Le leader de l’opposition Pascal Affi N’Guessan a été arrêté dans la nuit du 6 novembre et détenu au secret jusqu’au 9 novembre. Durant ces quelques jours, il n’a pas pu communiquer avec sa famille ni son avocat. Pascal Affi N’Guessan a affirmé qu’il n’avait pas vu la lumière du jour pendant 60 heures. Il est visé par 30 chefs d’accusation, notamment « attaque et complot contre l’autorité de l’État, assassinat et actes de terrorisme ». Son avocat n’a réussi à le voir que lors de sa comparution devant le juge le 9 novembre. Depuis, ni son avocat ni sa famille n’ont pu entrer en contact avec lui. Il est pour l’instant impossible de confirmer le lieu où se trouve Pascal Affi N’Guessan. Les autorités doivent lui permettre de communiquer avec son avocat.

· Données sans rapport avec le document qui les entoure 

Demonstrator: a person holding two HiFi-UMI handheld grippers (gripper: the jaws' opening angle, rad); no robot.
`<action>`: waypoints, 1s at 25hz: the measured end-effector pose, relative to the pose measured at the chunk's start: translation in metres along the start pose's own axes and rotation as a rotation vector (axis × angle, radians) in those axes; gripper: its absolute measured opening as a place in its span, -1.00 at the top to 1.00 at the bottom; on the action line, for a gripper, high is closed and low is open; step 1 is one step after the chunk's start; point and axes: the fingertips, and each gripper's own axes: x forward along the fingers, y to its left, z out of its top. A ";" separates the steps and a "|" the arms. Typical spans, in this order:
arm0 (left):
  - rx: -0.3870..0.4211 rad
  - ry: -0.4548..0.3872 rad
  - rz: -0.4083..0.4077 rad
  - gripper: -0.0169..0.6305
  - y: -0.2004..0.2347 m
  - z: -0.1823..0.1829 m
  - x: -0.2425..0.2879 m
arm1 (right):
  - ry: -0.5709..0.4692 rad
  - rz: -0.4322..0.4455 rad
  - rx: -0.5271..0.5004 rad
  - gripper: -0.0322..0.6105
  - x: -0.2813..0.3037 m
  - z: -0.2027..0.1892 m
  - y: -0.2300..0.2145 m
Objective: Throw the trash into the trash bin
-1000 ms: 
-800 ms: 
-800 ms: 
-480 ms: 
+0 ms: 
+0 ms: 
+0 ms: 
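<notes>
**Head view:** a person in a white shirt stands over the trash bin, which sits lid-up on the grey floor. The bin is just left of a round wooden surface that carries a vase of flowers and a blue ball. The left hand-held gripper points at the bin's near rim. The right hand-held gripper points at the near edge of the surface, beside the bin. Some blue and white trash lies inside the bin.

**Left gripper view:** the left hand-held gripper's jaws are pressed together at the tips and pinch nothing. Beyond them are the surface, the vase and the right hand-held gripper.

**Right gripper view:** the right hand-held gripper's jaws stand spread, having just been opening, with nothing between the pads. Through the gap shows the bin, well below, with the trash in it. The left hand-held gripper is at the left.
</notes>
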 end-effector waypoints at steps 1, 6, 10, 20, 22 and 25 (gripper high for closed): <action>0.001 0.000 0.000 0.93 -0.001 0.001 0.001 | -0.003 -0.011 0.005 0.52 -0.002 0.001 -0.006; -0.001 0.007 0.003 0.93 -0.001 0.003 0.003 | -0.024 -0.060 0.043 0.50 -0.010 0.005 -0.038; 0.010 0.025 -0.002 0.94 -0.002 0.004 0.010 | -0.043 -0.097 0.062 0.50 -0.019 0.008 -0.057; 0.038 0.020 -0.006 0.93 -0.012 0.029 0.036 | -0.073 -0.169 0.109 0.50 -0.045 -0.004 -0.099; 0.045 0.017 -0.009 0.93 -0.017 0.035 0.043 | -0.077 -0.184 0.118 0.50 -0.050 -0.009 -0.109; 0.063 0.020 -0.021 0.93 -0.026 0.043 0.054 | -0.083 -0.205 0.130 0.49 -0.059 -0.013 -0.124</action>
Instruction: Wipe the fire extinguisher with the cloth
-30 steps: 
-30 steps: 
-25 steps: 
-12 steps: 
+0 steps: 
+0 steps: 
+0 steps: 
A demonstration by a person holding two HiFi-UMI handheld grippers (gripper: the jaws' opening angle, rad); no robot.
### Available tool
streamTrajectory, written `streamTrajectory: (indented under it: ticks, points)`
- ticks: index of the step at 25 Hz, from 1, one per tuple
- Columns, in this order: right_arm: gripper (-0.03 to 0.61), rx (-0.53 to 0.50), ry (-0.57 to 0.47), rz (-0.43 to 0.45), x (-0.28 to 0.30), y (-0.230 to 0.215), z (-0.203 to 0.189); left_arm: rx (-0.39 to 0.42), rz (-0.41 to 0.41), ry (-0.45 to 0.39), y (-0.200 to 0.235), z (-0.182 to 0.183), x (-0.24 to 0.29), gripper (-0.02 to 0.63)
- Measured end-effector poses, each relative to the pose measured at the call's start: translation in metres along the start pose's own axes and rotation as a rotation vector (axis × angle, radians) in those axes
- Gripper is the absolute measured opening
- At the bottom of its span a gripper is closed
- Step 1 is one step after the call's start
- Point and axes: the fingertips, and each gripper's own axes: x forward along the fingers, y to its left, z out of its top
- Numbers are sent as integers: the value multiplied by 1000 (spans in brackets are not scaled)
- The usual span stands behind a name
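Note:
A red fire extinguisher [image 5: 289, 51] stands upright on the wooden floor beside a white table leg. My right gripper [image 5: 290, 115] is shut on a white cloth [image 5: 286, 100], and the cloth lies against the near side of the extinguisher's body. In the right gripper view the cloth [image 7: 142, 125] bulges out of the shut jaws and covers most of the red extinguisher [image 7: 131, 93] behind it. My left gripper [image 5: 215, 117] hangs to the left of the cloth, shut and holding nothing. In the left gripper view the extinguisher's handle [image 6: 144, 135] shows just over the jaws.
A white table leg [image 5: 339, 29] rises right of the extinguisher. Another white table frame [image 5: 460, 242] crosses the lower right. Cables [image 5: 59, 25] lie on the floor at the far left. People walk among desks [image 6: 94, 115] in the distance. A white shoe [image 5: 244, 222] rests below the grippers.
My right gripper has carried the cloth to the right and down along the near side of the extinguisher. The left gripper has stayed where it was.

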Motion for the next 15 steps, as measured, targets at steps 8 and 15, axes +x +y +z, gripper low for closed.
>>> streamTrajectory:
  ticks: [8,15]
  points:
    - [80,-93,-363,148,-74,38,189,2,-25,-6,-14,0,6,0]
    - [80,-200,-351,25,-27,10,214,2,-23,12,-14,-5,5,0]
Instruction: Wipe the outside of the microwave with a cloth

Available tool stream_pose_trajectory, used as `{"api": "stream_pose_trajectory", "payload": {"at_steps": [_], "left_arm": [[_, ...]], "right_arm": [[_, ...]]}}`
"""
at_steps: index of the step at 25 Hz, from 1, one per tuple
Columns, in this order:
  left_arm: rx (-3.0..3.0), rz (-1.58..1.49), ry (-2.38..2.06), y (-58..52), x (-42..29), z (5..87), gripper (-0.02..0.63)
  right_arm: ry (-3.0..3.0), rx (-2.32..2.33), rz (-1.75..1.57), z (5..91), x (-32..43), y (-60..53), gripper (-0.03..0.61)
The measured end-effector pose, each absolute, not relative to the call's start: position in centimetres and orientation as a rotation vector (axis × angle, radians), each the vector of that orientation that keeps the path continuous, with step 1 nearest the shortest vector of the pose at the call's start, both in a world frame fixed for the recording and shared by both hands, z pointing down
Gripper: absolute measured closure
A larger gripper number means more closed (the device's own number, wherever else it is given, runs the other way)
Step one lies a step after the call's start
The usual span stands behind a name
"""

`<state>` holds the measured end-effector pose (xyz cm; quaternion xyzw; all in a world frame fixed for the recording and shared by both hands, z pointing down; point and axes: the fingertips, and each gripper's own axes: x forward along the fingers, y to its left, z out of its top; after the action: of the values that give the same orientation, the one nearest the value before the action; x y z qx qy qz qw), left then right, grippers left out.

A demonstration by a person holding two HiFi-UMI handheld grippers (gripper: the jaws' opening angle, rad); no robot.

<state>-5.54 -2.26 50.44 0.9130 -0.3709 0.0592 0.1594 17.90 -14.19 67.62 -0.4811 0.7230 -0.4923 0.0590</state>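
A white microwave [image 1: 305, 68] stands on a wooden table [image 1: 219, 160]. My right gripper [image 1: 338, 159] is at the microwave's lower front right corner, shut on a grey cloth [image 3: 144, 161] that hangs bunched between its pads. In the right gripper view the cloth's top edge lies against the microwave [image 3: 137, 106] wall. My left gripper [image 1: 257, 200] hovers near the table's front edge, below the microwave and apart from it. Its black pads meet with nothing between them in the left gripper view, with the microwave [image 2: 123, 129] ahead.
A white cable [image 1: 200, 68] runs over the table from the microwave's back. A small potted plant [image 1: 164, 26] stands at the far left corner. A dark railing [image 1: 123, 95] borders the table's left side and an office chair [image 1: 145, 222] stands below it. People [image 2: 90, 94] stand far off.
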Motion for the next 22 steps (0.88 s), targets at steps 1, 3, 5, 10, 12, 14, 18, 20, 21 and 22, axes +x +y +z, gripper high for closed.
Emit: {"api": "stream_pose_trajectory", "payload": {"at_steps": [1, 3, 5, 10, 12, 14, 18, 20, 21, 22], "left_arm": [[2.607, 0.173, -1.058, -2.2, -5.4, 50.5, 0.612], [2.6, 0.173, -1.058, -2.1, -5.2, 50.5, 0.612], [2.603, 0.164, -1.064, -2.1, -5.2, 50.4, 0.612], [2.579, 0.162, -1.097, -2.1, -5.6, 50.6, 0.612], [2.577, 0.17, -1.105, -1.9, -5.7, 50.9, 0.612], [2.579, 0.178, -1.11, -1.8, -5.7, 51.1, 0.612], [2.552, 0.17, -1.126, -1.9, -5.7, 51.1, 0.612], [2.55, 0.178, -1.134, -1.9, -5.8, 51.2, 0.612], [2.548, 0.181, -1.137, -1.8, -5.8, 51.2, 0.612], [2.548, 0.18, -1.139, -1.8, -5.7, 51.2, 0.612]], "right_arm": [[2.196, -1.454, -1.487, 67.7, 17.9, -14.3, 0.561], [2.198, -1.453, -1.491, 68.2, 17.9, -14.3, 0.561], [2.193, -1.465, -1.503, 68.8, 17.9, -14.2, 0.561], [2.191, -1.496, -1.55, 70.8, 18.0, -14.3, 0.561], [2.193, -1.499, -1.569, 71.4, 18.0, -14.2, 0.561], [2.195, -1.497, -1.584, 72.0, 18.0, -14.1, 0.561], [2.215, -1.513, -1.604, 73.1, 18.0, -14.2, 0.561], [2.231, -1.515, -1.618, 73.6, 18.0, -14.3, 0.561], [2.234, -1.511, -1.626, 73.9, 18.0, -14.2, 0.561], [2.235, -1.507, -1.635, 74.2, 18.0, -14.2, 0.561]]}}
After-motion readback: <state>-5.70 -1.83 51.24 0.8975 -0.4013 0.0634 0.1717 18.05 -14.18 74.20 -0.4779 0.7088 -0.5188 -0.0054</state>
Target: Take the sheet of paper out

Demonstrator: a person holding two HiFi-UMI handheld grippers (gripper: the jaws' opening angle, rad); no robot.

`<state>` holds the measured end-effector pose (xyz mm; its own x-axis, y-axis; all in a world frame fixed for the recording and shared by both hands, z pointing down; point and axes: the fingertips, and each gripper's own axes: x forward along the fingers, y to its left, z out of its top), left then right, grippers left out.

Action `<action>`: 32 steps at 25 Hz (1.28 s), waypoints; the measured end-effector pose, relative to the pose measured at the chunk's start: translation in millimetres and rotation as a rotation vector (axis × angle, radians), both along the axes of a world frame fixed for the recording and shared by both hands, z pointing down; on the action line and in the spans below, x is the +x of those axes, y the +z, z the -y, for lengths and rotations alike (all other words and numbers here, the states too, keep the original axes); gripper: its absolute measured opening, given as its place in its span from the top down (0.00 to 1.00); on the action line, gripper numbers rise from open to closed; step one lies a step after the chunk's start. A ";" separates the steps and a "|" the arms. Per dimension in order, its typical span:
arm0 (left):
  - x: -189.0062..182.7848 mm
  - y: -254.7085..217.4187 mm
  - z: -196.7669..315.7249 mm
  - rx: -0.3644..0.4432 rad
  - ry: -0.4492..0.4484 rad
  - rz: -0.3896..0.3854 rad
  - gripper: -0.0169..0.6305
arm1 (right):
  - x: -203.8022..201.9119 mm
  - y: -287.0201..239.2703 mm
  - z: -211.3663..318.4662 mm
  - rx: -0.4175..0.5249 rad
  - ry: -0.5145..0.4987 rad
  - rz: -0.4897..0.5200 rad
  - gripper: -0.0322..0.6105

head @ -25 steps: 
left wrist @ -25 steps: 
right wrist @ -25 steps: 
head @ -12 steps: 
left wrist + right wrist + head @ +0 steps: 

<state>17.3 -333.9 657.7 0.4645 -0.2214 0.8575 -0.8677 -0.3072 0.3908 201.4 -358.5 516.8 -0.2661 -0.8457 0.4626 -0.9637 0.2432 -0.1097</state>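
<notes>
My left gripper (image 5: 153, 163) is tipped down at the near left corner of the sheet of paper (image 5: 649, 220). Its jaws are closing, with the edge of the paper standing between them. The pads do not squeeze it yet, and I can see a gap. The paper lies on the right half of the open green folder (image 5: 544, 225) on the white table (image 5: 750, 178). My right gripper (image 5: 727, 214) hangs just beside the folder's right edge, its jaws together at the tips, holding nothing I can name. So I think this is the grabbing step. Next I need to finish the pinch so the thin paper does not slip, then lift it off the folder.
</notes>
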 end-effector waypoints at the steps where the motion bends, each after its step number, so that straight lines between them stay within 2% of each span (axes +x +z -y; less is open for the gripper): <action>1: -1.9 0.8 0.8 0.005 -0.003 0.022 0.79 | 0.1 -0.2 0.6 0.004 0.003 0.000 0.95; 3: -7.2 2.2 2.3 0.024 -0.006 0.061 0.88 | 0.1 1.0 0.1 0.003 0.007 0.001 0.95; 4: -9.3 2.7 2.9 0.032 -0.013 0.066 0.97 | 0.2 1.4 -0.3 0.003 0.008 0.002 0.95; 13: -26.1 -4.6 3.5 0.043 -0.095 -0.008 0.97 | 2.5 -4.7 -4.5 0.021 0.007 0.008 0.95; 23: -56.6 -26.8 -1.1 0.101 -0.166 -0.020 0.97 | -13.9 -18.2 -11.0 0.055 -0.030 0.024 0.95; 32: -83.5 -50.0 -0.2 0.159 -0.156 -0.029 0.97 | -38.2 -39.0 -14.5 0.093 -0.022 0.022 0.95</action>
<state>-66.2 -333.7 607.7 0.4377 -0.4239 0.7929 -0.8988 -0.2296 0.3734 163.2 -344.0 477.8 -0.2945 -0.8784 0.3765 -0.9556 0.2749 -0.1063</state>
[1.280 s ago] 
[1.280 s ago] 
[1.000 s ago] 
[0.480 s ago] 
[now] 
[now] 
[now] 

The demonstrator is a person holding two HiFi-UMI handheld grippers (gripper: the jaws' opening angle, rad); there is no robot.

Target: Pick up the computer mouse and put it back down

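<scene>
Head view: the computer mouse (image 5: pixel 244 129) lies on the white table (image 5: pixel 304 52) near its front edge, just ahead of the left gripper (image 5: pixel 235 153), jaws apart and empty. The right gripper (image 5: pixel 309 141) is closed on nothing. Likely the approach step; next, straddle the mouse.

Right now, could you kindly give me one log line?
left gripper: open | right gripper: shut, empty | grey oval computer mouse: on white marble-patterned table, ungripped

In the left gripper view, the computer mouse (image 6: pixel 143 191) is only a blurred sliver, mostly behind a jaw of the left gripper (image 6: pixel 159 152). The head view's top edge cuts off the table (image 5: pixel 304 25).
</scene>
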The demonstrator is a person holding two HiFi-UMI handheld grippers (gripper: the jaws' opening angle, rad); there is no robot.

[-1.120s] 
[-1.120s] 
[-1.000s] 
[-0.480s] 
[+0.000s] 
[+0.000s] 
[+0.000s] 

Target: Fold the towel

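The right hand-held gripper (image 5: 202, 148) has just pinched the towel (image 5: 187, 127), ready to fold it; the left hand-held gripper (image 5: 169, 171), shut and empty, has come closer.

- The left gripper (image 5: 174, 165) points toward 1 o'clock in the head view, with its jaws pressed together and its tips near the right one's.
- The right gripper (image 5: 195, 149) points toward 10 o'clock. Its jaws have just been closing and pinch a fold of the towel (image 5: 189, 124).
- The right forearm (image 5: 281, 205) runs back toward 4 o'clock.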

Le 3 novembre, 21 personnes ont été arrêtées de manière arbitraire au domicile du leader de l’opposition Henri Konan Bédié. Cinq se trouvent toujours en détention ; il s’agit de Maurice Guikahué, numéro deux du Parti démocratique de Côte d’Ivoire (PDCI), des sénateurs Seri Bi N’Guessan et Bassy Koffi Bernard, et de Narcisse N’dri Kouadio, directeur de cabinet d’Henri Konan Bédié. Ils ont à répondre de 16 chefs d’inculpation, notamment d’« attaque et complot contre l’autorité de l’État ». Les forces de sécurité sont toujours postées autour des domiciles de l’ancien ministre Hubert Oulaye et de Pascal Affi N’Guessan, et personne ne peut y entrer ni en sortir. Amnesty International estime qu’il s’agit d’une restriction arbitraire du droit de circuler librement de toutes les personnes se trouvant à l’intérieur de ces bâtiments.

Cette vague d’arrestations d’opposant·e·s politiques fait suite à une autre série d’arrestations un peu plus tôt cette année. En août, Amnesty International a signalé une vague d’arrestations visant des dissident·e·s politiques. Entre le 13 août et le 25 octobre, au moins 41 personnes ont été interpellées à Abidjan, Korogho, Toumodi et Alepe pendant qu’elles manifestaient ou après avoir appelé à manifester. Il s’agit entre autres de cinq membres du parti d’opposition GPS, arrêtés le 13 août alors qu’ils se rendaient à une manifestation, et de Pulchérie Edith Gbalet, coordinatrice de l’ONG Alternatives Citoyennes (ACI), interpellée le 15 août à l’hôtel où elle était descendue avec deux collègues après avoir appelé la population à manifester contre un troisième mandat d’Alassane Ouattara.

« La répression croissante visant les leaders de l’opposition et les détracteurs du gouvernement constitue une offensive contre les droits humains. Les autorités ivoiriennes doivent rétablir le droit de circuler librement des personnes se trouvant aux domiciles des leaders de l’opposition en mettant fin à la mission des forces de sécurité qui y sont stationnées, a déclaré Samira Daoud.

 « Elles doivent libérer immédiatement et sans condition Pascal Affi N’Guessan et toutes les personnes détenues uniquement pour avoir exercé leurs droits fondamentaux. Enfin, elles doivent s’engager à créer un espace où les citoyen·ne·s peuvent exprimer librement leurs opinions et manifester pacifiquement, sans crainte d’être arrêtés, agressés ou tués. »

Le 9 novembre 2020, le Conseil Constitutionnel de Côte d’Ivoire a validé l’élection du président Alassane Ouattara au premier tour, au lendemain du scrutin présidentiel du 31 octobre. Les violences post-électorales font suite à de précédents épisodes houleux depuis qu’Alassane Ouattara a annoncé sa candidature à l’élection présidentielle. En août, Amnesty International a dénoncé le fait que la police a laissé des hommes armés de machettes attaquer des manifestants le 13 août dans le quartier de Yopougon, à Abidjan. Entre le 19 et le 21 octobre, à Dabou, des heurts entre sympathisants du parti au pouvoir et de partis de l’opposition se sont soldés par 16 morts et 67 blessés.

Le 11 novembre, le président Alassane Ouattara a rencontré Henri Konan Bédié à Abidjan. D’après les médias, Alassane Ouattara a déclaré qu’ils allaient œuvrer pour la paix, ajoutant que cet entretien avait permis de « briser le mur de glace et rétablir la confiance ».